→ ACTIVITY:
Find the lines below holding the word "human" and copy each of them.

====== PROVIDED INFORMATION ======

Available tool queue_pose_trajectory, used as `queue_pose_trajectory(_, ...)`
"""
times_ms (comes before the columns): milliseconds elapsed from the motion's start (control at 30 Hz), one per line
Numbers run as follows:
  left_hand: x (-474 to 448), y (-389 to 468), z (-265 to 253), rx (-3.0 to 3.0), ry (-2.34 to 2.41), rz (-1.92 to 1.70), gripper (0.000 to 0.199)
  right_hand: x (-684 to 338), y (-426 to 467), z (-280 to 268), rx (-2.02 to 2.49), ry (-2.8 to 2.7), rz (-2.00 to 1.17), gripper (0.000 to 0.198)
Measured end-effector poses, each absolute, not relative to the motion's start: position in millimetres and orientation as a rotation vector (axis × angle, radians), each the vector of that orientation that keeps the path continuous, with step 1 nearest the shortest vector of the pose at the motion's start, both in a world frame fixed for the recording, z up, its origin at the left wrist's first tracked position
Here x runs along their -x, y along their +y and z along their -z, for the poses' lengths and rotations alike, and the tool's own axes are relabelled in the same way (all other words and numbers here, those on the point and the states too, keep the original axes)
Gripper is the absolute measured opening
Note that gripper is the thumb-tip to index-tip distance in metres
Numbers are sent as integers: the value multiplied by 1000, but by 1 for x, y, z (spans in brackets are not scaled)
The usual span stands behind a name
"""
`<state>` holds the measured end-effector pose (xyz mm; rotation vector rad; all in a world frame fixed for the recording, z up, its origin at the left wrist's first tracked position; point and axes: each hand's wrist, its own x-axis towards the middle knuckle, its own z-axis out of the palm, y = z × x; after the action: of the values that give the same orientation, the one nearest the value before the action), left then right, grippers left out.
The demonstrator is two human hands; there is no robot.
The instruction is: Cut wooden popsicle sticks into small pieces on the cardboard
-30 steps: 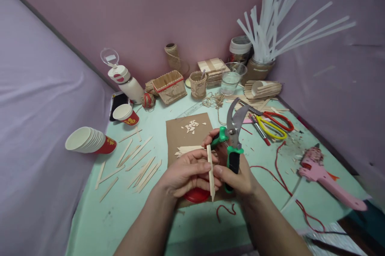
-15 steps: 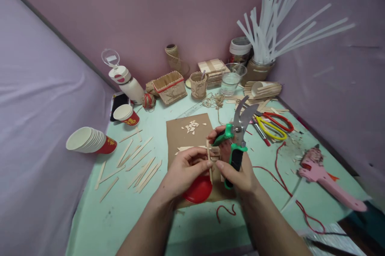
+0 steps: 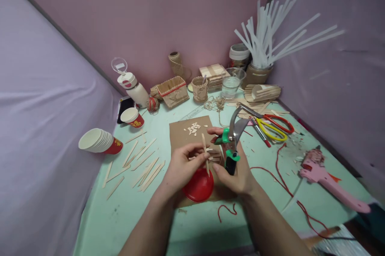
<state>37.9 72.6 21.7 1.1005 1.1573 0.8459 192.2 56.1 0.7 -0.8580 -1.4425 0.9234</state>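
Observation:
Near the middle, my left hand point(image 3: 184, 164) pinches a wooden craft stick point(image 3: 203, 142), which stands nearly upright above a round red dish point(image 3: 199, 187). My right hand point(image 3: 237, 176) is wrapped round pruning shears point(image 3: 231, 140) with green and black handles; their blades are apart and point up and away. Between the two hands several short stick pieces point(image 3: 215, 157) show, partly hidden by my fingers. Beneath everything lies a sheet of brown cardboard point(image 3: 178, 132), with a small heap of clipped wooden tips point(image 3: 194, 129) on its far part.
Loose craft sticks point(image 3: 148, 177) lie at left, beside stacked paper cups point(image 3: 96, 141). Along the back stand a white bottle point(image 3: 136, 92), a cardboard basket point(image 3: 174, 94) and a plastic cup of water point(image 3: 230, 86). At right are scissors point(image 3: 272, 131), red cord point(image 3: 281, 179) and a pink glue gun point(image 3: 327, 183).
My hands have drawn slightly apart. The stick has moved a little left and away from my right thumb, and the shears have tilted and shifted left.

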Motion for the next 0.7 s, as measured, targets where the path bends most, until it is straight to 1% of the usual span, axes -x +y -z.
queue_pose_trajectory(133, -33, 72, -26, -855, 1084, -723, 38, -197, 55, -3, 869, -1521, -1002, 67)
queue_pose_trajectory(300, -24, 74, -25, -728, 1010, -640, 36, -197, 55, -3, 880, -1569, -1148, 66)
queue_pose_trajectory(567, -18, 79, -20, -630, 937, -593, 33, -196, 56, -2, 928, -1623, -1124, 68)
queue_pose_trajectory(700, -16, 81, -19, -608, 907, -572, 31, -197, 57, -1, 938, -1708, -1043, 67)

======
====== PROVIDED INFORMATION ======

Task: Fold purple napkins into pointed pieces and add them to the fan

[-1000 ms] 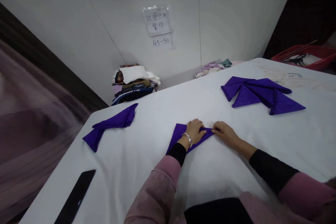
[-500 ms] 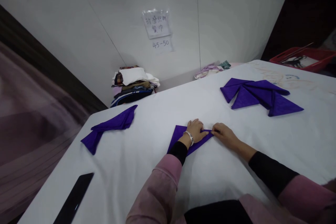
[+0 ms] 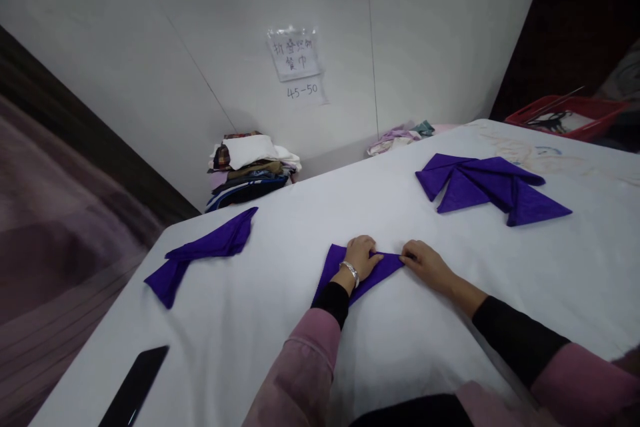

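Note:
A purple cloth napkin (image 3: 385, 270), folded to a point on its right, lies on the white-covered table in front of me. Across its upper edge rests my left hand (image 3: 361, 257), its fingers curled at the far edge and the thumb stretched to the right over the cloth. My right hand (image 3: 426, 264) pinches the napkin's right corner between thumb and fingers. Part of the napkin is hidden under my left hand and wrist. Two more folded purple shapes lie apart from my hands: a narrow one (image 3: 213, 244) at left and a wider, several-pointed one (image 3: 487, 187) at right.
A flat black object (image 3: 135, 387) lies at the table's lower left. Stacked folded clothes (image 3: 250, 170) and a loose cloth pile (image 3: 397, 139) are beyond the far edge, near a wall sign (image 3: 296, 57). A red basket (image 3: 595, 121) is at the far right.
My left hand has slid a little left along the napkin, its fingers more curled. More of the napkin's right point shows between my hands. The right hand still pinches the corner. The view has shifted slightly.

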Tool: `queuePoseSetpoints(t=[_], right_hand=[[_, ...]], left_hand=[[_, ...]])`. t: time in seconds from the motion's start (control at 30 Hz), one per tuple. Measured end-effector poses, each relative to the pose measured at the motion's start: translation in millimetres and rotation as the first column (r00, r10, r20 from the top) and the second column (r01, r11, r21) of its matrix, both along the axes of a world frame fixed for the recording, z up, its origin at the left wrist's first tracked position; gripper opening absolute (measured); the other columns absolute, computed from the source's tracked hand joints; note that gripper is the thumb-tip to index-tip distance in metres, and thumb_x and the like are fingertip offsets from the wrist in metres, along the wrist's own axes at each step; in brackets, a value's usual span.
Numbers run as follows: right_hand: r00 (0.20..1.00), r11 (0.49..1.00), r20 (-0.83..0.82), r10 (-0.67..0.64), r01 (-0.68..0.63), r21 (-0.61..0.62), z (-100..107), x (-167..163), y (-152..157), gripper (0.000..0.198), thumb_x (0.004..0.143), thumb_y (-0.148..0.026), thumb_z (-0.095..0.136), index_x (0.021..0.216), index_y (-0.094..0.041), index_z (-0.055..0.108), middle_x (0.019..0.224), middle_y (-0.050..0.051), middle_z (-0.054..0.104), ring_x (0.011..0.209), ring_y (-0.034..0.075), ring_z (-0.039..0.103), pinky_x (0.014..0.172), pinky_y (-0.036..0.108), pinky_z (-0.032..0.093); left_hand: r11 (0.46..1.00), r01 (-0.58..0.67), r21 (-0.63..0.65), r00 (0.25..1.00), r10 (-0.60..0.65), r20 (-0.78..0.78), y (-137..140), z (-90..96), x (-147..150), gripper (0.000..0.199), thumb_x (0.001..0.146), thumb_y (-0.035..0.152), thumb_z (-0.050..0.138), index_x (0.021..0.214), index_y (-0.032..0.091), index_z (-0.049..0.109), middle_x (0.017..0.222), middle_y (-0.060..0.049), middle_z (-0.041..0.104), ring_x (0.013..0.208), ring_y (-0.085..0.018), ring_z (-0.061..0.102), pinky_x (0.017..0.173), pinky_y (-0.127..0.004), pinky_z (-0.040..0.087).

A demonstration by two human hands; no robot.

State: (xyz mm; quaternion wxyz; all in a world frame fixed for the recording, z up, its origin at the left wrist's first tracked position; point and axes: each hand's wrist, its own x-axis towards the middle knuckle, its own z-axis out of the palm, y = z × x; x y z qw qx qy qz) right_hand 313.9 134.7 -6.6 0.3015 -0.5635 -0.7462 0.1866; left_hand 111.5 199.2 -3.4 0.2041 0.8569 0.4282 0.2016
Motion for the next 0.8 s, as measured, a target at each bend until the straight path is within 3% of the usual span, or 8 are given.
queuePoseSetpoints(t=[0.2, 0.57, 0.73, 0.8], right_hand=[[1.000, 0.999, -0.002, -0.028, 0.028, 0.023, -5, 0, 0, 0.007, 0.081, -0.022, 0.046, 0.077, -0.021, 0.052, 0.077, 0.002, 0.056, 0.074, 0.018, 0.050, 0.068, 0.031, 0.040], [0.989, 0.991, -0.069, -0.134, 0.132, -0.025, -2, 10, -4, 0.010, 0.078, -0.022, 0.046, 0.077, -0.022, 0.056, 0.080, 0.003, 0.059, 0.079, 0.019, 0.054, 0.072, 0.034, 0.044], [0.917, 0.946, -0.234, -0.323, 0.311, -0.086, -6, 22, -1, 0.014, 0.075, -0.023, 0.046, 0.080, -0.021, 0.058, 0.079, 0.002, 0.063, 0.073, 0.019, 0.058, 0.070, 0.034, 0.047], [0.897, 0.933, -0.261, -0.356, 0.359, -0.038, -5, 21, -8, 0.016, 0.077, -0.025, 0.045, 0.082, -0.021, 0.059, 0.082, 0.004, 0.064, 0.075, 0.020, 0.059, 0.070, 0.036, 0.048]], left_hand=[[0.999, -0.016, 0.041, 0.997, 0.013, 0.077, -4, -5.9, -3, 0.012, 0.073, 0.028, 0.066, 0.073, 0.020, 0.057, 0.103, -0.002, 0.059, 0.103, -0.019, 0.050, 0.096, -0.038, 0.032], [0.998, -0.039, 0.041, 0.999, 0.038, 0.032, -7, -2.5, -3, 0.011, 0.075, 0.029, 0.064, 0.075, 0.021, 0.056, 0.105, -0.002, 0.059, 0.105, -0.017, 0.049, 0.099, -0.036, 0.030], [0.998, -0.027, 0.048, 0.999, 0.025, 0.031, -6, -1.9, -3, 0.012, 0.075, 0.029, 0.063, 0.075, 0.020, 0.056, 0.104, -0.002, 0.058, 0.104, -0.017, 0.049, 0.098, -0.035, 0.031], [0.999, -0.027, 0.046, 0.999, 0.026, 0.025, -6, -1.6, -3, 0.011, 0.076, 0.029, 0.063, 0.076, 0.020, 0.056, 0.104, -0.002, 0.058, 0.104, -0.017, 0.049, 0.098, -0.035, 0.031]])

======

→ TASK SOLUTION:
The demonstrator is two human hands; there is no robot.
A demonstration by two human hands; no robot.

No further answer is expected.